* ABOUT THIS EXERCISE
There is one span to output from the data below: the lines starting at the line with "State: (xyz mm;" and ending at the line with "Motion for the". Output it exactly, ends included, nothing more.

* AVAILABLE RECORDS

[Start of section]

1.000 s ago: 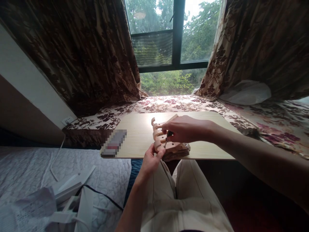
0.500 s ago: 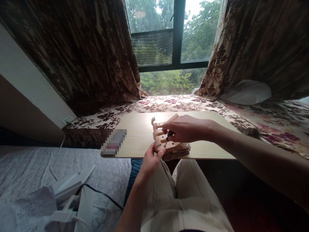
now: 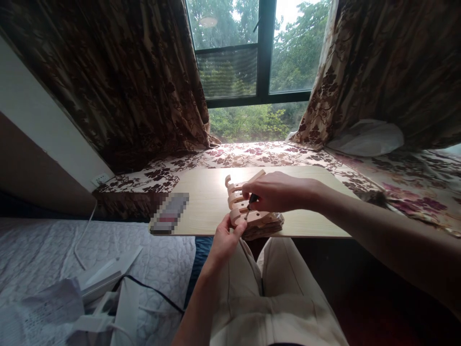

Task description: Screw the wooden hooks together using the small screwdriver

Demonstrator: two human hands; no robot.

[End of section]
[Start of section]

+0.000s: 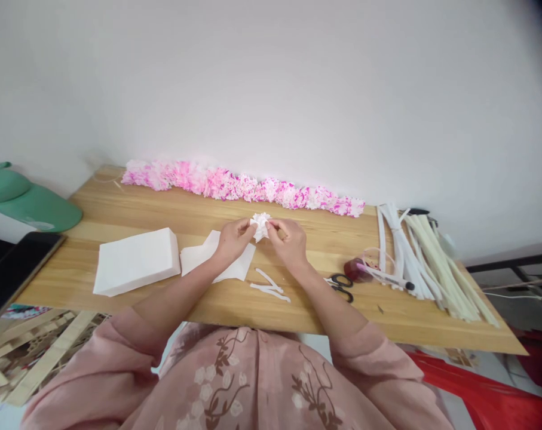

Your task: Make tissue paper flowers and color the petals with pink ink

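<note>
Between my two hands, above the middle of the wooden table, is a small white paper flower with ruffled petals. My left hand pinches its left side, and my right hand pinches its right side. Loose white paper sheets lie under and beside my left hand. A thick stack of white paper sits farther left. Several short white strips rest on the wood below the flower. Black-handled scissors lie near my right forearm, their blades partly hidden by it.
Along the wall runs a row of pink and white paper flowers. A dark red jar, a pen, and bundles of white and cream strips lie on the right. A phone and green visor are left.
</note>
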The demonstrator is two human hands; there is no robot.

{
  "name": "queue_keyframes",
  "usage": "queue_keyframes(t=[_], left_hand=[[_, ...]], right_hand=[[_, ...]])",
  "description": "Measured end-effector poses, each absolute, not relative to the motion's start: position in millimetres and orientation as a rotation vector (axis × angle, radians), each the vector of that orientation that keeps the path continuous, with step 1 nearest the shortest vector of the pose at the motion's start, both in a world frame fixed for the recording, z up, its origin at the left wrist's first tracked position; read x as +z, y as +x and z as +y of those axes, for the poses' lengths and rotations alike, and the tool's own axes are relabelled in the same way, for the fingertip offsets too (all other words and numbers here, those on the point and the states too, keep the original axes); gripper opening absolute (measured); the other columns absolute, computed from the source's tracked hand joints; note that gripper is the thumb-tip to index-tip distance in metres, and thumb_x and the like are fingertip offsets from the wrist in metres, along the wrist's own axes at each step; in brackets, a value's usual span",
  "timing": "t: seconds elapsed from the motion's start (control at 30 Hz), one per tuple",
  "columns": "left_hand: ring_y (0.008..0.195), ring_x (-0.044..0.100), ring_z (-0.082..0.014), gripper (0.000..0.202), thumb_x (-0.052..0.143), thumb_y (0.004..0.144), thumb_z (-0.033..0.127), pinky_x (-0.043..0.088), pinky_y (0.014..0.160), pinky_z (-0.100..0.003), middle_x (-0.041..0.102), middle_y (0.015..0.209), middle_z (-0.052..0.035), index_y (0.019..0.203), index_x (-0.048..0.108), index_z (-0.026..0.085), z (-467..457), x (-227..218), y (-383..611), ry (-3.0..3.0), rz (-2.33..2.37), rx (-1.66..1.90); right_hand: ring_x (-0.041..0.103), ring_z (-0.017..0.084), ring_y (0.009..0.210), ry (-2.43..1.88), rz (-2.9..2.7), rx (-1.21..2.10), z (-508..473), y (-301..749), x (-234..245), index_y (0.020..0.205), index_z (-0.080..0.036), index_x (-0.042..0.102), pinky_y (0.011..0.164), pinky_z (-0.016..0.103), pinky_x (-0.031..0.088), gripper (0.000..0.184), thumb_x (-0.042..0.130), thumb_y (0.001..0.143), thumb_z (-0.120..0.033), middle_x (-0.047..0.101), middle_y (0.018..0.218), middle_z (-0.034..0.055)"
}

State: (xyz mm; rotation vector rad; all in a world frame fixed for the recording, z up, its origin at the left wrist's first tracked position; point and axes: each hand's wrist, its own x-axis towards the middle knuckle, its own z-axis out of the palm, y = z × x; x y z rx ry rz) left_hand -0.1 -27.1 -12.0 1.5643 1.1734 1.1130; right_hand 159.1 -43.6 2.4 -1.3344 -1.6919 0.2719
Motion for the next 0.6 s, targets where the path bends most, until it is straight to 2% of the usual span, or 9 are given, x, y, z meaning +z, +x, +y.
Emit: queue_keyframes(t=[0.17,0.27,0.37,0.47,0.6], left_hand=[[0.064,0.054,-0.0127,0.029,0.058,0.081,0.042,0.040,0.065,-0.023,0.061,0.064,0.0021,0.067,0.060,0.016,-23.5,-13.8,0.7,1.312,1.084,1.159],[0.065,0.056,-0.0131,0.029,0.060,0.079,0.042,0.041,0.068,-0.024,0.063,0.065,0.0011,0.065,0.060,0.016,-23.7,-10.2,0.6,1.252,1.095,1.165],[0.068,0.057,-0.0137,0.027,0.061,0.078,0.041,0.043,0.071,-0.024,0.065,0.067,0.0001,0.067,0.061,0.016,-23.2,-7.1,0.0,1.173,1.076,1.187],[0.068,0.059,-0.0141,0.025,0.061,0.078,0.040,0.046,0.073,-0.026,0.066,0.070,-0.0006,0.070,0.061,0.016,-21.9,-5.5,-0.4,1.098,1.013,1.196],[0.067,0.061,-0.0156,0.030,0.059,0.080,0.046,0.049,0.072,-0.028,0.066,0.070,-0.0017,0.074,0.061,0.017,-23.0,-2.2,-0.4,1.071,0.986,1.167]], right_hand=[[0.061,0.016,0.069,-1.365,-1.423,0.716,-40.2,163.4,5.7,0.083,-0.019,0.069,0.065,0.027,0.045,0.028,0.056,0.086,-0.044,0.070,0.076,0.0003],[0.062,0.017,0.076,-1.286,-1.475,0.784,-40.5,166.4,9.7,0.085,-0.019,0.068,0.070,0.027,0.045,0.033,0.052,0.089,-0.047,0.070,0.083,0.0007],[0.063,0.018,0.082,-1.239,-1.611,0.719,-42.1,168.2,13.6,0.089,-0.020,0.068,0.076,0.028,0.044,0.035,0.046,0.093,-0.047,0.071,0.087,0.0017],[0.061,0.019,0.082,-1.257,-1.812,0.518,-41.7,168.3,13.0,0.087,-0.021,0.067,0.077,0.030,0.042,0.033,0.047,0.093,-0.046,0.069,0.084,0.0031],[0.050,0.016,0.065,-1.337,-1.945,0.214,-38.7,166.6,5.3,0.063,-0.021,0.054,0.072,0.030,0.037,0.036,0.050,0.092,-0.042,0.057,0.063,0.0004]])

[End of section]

* RESPONSE BOX
State: (xyz mm; rotation vector rad; all in a world frame fixed for the recording, z up, its origin at the left wrist's first tracked position; point and axes: each hand's wrist, its own x-axis towards the middle knuckle, its own z-axis out of the palm, y = z × x; x y z rx ry rz) left_hand -0.1 -27.1 -12.0 1.5643 1.1734 1.1130; right_hand 159.1 -43.6 2.4 -1.3344 -1.6919 0.2719
Motion for the next 0.6 s, targets where the path bends most, until it is straight to 2% of the usual span, or 9 are given, x, y, z meaning +z, +x, +y.

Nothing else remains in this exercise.